→ WHAT TO PRODUCE
Go line by line through the records below. Copy whichever lines contain the string "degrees".

→ STORED DATA
__________
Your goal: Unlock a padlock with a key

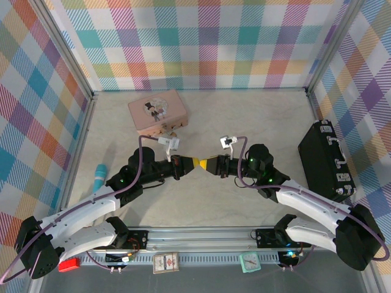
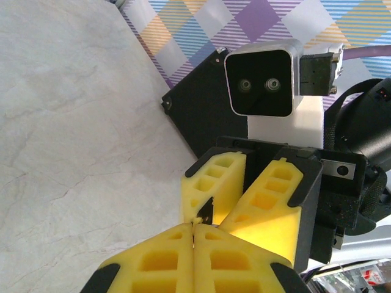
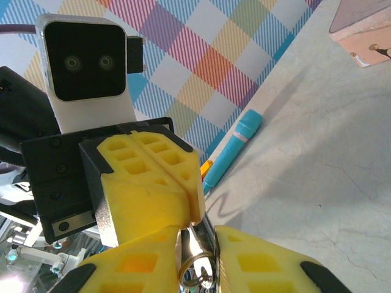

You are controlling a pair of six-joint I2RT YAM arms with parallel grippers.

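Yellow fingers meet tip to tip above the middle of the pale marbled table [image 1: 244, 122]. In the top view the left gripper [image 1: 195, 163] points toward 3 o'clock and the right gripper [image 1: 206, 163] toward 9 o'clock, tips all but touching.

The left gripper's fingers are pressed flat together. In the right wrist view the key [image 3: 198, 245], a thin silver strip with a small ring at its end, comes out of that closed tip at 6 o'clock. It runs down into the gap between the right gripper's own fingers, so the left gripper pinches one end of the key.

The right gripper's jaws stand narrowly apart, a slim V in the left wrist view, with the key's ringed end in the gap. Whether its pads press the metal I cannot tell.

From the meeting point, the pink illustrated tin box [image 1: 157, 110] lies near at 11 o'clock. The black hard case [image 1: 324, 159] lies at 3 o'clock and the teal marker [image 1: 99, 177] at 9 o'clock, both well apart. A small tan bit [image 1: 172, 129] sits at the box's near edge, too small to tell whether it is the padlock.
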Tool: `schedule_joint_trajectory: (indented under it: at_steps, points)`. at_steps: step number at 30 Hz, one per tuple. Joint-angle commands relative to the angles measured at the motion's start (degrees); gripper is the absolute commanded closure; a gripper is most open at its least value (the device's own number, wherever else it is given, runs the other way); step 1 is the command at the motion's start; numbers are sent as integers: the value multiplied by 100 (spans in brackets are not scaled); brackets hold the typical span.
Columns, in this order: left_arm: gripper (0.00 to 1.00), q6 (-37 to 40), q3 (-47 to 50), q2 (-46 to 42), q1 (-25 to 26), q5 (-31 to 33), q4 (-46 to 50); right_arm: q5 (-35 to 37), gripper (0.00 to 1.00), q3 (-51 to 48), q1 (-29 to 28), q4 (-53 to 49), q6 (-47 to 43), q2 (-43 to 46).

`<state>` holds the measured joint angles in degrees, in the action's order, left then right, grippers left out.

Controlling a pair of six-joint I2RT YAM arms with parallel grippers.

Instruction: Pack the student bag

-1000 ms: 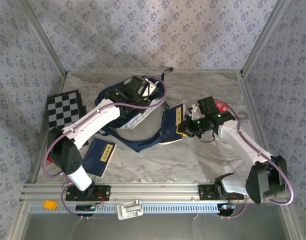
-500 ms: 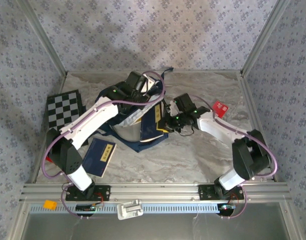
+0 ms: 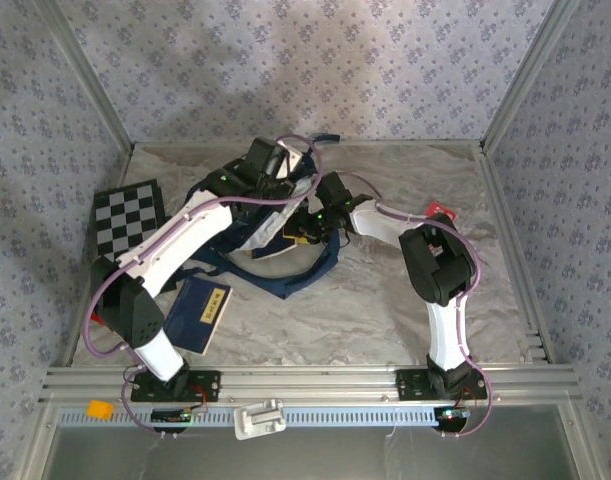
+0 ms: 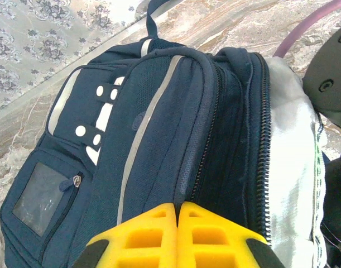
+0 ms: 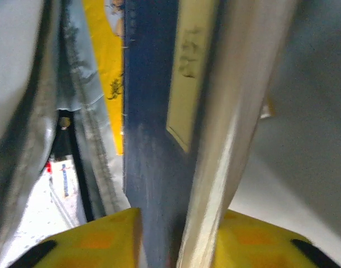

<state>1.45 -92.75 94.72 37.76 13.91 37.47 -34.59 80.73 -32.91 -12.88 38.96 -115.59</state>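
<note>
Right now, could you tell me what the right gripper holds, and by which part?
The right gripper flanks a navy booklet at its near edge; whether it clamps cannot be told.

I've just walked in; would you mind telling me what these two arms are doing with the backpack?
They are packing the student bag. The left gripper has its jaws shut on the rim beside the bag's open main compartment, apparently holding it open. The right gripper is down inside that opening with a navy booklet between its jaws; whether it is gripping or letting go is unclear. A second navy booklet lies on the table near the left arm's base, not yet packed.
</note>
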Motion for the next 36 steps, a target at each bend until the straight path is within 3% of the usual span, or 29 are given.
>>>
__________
→ TASK SOLUTION
Tool: `schedule_joint_trajectory: (indented under it: at_steps, points)`. at_steps: step number at 30 Hz, one per tuple. Joint-angle commands relative to the angles measured at the motion's start (degrees); gripper is the absolute commanded closure; a gripper is most open at its least value (the device's own number, wherever else it is given, runs the other way); step 1 is the command at the motion's start; numbers are sent as integers: the value multiplied by 100 (spans in brackets are not scaled); brackets hold the typical span.
`<state>` holds the measured joint angles in degrees, in the action's order, left then right, grippers left out.

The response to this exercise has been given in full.